Pelayan itu berunding dan berkata, “Dia memiliki keterampilan dasar yang kuat, tetapi kami dilatih dalam seni bela diri militer, jadi saya tidak mengerti tentang sekolah seni bela diri tradisional. Saya hanya dapat mengatakan bahwa dia bukan penipu. Dari temperamen dan usianya, dia tampaknya adalah murid inti yang telah mewarisi pelatihan yang tepat. Tapi Nona, mengapa Anda tidak berlatih seni bela diri militer bersama kami?
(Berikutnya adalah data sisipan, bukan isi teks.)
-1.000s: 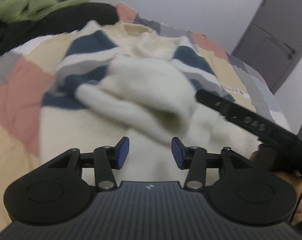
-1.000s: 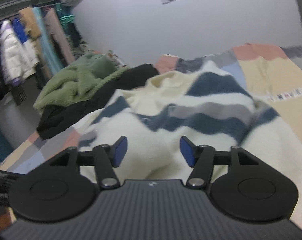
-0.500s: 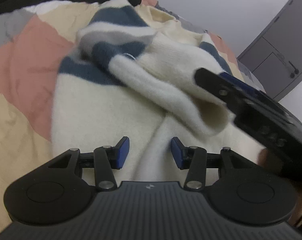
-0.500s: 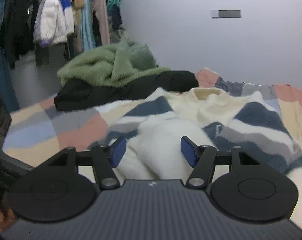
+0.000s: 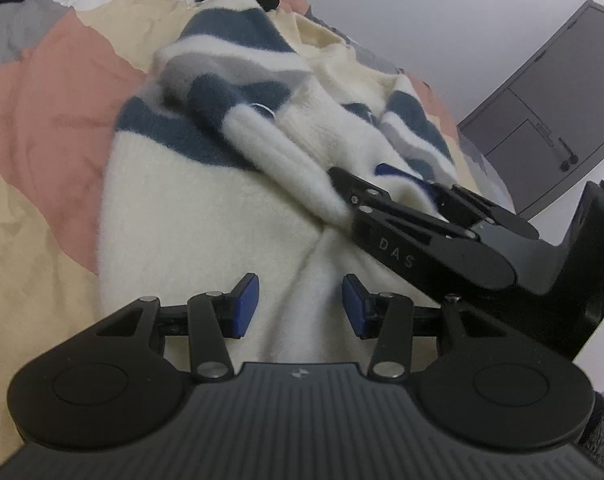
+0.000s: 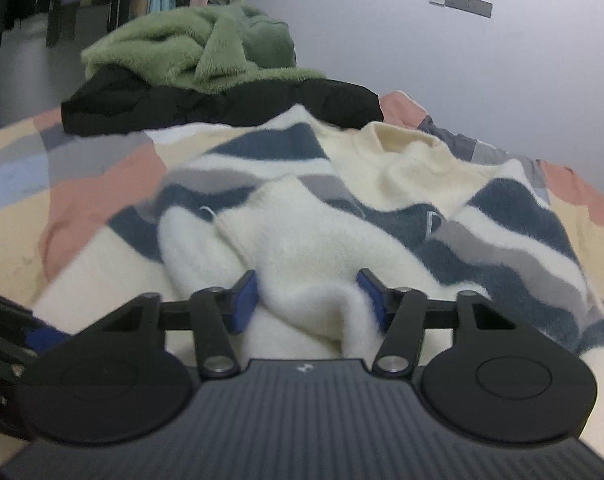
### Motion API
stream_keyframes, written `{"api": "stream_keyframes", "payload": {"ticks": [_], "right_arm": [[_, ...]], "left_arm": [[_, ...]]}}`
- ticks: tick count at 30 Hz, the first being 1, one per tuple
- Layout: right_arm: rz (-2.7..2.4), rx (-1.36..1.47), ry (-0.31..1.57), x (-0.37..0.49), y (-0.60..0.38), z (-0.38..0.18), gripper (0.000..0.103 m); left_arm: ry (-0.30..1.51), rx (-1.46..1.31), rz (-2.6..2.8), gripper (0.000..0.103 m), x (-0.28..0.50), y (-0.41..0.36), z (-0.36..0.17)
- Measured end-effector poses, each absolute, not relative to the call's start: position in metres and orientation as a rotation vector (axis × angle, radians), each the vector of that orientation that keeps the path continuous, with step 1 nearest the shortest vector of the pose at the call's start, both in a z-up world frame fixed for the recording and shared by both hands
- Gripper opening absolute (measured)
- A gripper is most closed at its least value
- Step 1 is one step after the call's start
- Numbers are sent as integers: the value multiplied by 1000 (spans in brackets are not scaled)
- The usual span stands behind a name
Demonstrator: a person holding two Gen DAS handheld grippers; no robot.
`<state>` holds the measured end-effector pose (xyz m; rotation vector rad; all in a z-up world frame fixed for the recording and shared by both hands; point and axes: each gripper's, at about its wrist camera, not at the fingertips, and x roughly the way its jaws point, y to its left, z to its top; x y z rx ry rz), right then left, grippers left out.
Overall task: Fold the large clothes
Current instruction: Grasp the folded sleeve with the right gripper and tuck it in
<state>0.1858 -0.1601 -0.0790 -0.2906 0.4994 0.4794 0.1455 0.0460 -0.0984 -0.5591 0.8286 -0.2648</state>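
sweater [image 6: 302,240]: spread on bed [image 6: 102,184], soft, fluffy, light, limp | hold: sleeve cuff | right gripper [image 6: 308,300]: closing around cuff, pads not pressing yet | left gripper [image 5: 300,306]: released, over body fold

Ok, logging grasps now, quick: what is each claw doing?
Left claw: open, sweater fabric between the pads, not pinched.
Right claw: closing on the sweater's sleeve, not yet clamped.
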Motion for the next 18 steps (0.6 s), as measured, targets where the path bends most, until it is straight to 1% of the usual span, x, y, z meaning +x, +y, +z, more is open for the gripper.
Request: {"api": "stream_keyframes", "payload": {"ticks": [2,5,12,14,18], "right_arm": [[470,-306,502,182,-159,-76,30],[437,-276,481,177,-166,-65,19],[304,-89,391,162,-219,-34,17],[251,-2,415,162,-242,-33,17],[165,168,522,166,-288,-41,17]], "left_arm": [[824,-580,-273,52,145,47,-98],[816,-585,-277,52,141,47,-96],[777,-534,-238,52,130,39,-84],[775,-518,-224,52,127,36,-82],[773,-500,-201,52,120,33,-80]]}}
Ini adalah keterampilan tempur praktis yang sebenarnya diadaptasi untuk bertarung dan membunuh. ”
“Pencak silat tradisional memiliki kelebihan. Tujuan saya berlatih pencak silat bukan untuk bertarung dan membunuh, melainkan untuk mengkondisikan tubuh saya. Walaupun kepraktisan pencak silat tradisional tidak kuat, itu sangat baik untuk melatih tubuh. Itu adalah sesuatu yang tidak dimiliki oleh keterampilan tempur militer. Lupakan. Anda mungkin turun sekarang. Juga, minta Annie dan yang lainnya fokus untuk melindungi Tuan Garen. Saya rasa dia terlatih dalam seni bela diri tradisional yang khas dan akan tampil buruk dalam pertempuran yang sebenarnya. Pastikan Anda melindunginya dengan baik, akan buruk jika sesuatu terjadi pada tamu saudara. ”
“Ya, Nona.”
*********
Satu berdiri dan yang lainnya duduk, Su Lin dan Garen melompati kerikil di tepi danau.
“Bagaimana situasi saat ini? Ketika kami kembali, saya perhatikan bahwa keamanan telah ditingkatkan,” Garen bertanya dengan nada berbisik.
Su Lin melemparkan kerikil ke luar: batu itu melompati sembilan kali di permukaan danau. Dia tersenyum puas.
“Semua mitra lama ayahku ada di sini. Empat orang paling berkuasa di Militer Selatan; Komisaris Biro Agen Khusus, Wellington; dan tiga orang terkuat yang dipilih dari ratusan ribu di militer, tiga Kolonel khusus. Tampaknya, di untuk mengatasi masalah ini, ayah telah membuat janji yang tak terhitung jumlahnya. ”
“Empat orang terkuat di Militer Selatan? Seberapa kuat?” Garen agak sensitif terhadap klaim semacam itu.